More than a decade on, a new game-changer looms: BMW’s i electric car range. The i3, in particular, will be a mould-breaker. Not just for its engineering, but also its retailing strategy. Here’s how it will work. Electric i cars can be sold directly by BMW. You will be able to click-and-buy online and your car will be delivered to your door (already possible with bananas and books but still revolutionary in the antediluvian world of car retailing).
BMW i stores – the first was in Park Lane, London – will offer a ‘retail experience’; they will not look like parking lots. Customers will lease, rarely buy, so a ‘recommended retail price’ is irrelevant.

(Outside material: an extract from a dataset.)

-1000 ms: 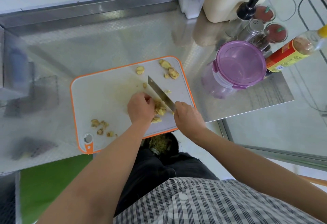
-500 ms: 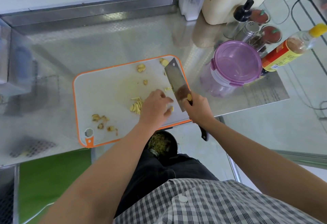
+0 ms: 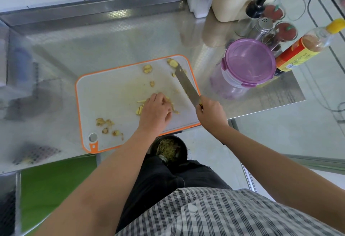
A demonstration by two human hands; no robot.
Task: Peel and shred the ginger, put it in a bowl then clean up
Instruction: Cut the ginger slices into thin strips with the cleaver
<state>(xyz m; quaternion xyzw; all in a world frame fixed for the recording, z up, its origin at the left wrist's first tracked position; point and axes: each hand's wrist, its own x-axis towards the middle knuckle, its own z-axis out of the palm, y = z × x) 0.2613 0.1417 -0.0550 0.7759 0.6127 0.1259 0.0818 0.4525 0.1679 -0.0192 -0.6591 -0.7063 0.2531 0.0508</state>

Leases will be flexible. If you don’t get on with your car, you can stop the lease. You will buy mobility packages, not a car. Prices will be fixed with no haggling. You will be able to purchase different packages, not least a flexible mobility deal that allows you to use petrol or diesel cars when a long drive beckons. It’s all thanks to a BMW car-sharing-fleet. Another mobility package enables users to access various forms of BMW transport, all from your smartphone app. So I can collect electric or petrol cars from reserved parking places, but also use scooters, fold-up bicycles (and even trains).
BMW will also have its own Zipcar-like car-sharing scheme. In many ways, electric cars work best when they are shared. Naturally, their usual parking places will be alongside recharging points. BMW has already announced its ‘Genius’ programme, modelled closely on Apple’s. These are tech-savvy experts who work at dealers, although you can also ring them if the idea of going to a retailer is too unpalatable. Little wonder that the new i cars – note the Apple nomenclature again! – were the catalysts for these Geniuses. (If they are Geniuses, what, I wonder, are normal BMW car salesmen?) Car retailing may finally be revolutionised. Intriguingly, part of the solution to the perennial problem of selling cars may well be that cars will not be ‘sold’ at all.